Sour Cream Noodle Bake

Sour Cream Noodle Bake

By Leslie Blythe  , , ,   , ,

July 13, 2015

My friend, Chris, dropped this casserole off for me with some of her home grown tomatoes and peppers. It couldn't have come at a better time. We are putting in a new kitchen and everything was torn out. Also, I was having my last chemo treatment! Yay!

  • Prep: 5 mins
  • Cook: 1 hrs
  • Yields: 8 Servings
Sour Cream Noodle Bake

Ingredients

1¼ pounds ground beef

15 ounce can tomato sauce

½ teaspoon salt

freshly ground black pepper

8 ounces wide egg noodles

½ cup sour cream

1¼ cup small curd cottage cheese

½ cup green onions, sliced

1 cup sharp cheddar cheese, grated

Directions

1Preheat oven to 350 degrees.

2Brown ground chuck in a large skillet. Drain fat, then add tomato sauce. 1/2 teaspoon salt and plenty of freshly ground black pepper. Stir, then simmer while you prepare the other ingredients.

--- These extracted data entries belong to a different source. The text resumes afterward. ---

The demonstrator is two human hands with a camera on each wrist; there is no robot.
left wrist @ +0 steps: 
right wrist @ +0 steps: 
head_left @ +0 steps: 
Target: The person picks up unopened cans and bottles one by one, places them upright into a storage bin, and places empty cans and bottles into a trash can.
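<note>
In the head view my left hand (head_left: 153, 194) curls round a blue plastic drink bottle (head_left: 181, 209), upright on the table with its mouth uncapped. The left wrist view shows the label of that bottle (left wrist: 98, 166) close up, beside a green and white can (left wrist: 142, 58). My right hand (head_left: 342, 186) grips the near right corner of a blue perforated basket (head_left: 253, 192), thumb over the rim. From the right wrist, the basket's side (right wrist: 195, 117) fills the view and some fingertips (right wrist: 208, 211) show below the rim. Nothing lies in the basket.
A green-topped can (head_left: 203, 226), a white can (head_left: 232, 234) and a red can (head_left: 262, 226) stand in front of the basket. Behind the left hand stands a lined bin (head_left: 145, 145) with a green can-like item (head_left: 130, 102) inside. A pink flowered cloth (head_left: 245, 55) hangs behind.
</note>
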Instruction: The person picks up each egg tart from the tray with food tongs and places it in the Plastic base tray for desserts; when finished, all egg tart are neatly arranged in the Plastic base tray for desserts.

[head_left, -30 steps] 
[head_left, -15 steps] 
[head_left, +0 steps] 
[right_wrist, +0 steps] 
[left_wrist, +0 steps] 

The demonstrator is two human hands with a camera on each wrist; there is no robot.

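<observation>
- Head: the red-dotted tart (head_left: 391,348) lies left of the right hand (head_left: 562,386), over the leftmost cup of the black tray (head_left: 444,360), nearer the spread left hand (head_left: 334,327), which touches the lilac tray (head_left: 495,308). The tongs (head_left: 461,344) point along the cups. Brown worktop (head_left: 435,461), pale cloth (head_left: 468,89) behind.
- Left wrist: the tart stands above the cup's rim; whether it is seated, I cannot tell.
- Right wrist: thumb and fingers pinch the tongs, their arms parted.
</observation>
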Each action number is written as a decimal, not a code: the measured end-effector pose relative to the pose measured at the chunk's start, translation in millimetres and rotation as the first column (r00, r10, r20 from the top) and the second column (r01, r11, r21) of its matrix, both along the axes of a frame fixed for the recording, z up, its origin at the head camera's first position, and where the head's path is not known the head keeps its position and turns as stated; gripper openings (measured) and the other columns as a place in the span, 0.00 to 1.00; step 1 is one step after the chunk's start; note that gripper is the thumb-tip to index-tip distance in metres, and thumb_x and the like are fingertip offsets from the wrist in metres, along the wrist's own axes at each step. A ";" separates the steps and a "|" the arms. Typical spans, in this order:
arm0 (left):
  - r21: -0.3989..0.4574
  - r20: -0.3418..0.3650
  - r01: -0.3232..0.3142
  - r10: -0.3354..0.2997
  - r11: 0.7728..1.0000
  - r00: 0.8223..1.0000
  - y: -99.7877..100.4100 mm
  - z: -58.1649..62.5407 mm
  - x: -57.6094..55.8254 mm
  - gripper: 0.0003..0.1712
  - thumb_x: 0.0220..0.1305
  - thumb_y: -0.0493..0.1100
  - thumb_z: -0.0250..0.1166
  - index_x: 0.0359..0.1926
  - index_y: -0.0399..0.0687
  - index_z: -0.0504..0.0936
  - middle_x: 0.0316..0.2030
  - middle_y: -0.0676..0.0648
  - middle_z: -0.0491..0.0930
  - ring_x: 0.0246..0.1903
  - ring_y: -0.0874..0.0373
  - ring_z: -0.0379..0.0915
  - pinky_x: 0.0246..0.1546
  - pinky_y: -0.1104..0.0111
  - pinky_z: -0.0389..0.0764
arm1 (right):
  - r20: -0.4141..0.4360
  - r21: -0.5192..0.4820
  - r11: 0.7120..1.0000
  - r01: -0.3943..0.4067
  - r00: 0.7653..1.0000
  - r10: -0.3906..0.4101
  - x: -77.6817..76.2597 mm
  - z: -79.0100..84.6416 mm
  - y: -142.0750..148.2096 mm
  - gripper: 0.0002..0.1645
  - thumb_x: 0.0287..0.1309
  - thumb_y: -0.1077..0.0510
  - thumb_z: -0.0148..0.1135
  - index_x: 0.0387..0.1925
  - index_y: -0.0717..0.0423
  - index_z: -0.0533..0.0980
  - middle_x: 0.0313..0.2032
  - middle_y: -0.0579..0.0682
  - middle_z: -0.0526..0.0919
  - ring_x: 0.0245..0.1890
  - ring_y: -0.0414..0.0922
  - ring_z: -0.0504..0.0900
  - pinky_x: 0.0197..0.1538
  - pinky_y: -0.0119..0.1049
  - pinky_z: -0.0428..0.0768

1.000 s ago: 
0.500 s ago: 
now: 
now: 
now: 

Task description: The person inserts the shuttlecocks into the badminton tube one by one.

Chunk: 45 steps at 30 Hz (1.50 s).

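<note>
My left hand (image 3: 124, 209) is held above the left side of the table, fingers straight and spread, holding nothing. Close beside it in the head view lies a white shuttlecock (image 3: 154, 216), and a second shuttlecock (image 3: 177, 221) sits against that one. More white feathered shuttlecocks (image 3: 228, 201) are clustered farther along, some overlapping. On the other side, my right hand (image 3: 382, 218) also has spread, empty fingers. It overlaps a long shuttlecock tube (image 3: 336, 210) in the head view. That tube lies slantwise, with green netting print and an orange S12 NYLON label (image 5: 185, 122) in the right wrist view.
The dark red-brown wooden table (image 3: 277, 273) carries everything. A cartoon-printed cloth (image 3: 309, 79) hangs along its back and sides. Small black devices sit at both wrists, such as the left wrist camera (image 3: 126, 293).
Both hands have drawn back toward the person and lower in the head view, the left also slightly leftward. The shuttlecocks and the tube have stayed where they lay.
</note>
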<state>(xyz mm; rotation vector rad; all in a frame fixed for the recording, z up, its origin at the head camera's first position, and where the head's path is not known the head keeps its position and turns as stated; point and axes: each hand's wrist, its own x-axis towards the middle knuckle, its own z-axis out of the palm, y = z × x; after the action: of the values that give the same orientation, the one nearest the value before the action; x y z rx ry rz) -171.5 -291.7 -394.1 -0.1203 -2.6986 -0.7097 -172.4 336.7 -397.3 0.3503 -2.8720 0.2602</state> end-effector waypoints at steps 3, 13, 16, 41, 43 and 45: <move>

3Cook egg noodles until al dente. Drain and set aside.

4In a medium bowl, combine sour cream and cottage cheese. Add plenty of freshly ground black pepper. Add to noodles and stir. Add green onions and stir.

5To assemble, add half of the noodles to a baking dish. Top with half the meat mixture, then sprinkle on half the grated cheddar. Repeat with noodles, meat, then a final layer of cheese. Bake for 20 minutes, or until all cheese is melted.

6Serve with crusty French bread.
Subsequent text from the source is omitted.